Why UX is changing the minimum viable product (MVP)
Reed: One of the big changes I'm seeing is how enterprise UX is changing the notion of the Minimum Viable Product (MVP). Enterprises might think they are doing the right thing by getting the product into the hands of stakeholders early, but if the UX sucks, it's going to backfire in lack of adoption. I recently wrote about my visit with Infor's data science lab, where they share MVP-style products with customers, but designs from their Hook & Loop agency are included from the earliest iterations. Do you see a similar trend?
Gajendar: Exactly. I saw this nice cartoon somebody posted on LinkedIn. It was like a little comic showing the pathway of a good MVP versus a bad MVP. The bad MVP is something kind of thrown together, whereas the good MVP was showing a roller skate moving up to a skateboard, moving up to one of those scooter things, moving up to a bicycle. Every single step has value and UX impact that makes it desirable.
I ran into this issue at CloudPhysics. When I walked in, I looked at the product and realized that the engineering team had production-coded the wire frame. There was no real design, per se, no end-to-end user experience, and no visual design. We had to change that.
Whereas at Citrix, I was able to incorporate design elements from the get-go, even as we were talking to users and thinking about the customer journey. We did modeling on the whiteboard, architecture diagrams - all of that kind of stuff. We created high-fidelity mock-ups and worked with the engineering team to build that out. That led to some good successes with users.
Reed: Which is way better than taking a concept out on sales calls.
Gajendar: Right. The other product was just very primitive. It looked unfinished. It didn't look like a real product. Still, the sales team were giving demos with the unfinished product.
Reed: Which sets entirely the wrong tone with prospects.
Gajendar: Yes. We got to a place where it was much more polished, and it looked presentable. We got tremendous feedback from folks who are early adopters saying, "Wow, this looks like a real product now."

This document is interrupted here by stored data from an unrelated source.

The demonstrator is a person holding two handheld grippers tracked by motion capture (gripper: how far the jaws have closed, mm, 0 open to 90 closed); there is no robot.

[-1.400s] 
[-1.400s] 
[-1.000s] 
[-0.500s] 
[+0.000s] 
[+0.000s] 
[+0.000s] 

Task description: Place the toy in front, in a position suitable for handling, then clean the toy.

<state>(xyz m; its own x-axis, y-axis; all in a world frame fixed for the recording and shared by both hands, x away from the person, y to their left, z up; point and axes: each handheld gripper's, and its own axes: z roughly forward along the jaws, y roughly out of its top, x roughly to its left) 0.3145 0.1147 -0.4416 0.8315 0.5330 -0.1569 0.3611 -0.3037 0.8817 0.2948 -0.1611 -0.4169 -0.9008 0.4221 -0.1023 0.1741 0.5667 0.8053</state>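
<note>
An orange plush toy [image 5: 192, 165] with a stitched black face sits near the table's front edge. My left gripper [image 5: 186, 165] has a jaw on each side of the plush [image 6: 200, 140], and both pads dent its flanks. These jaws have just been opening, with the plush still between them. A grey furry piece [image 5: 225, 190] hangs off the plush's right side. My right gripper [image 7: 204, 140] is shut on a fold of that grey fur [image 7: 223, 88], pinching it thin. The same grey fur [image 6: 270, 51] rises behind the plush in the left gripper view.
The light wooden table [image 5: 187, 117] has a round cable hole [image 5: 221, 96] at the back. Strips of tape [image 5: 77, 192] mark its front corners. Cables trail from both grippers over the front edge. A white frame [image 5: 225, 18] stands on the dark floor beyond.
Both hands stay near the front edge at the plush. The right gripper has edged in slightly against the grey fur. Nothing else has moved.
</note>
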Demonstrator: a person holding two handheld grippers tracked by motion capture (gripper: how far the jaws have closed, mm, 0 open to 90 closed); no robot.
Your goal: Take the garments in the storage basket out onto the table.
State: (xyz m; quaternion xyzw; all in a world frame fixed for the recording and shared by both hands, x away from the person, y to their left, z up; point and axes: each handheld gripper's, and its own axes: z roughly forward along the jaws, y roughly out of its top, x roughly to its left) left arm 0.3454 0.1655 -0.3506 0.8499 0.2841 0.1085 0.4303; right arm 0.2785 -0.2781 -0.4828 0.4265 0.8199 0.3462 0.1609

Reed: UX is changing fast eh?
Gajendar: I think it's still a wild frontier of enterprise UX; we're just scratching the surface. Maybe my essay encouraged folks to come out of the woodwork because they're kind of hidden, maybe a little embarrassed to be working on these old school legacy apps. But we're starting to recognize there is value and purpose to tackling these problems. It's great to see that.
End note: this piece is part of my ongoing series on enterprise UX. Gajendar and I had an interesting debate on the role of "beauty" in enterprise UX design - I'll share that in a future installment.
Disclosure - Infor is a diginomica premier partner. Diginomica has no financial ties to Uday Gajendar or the Enterprise UX conference.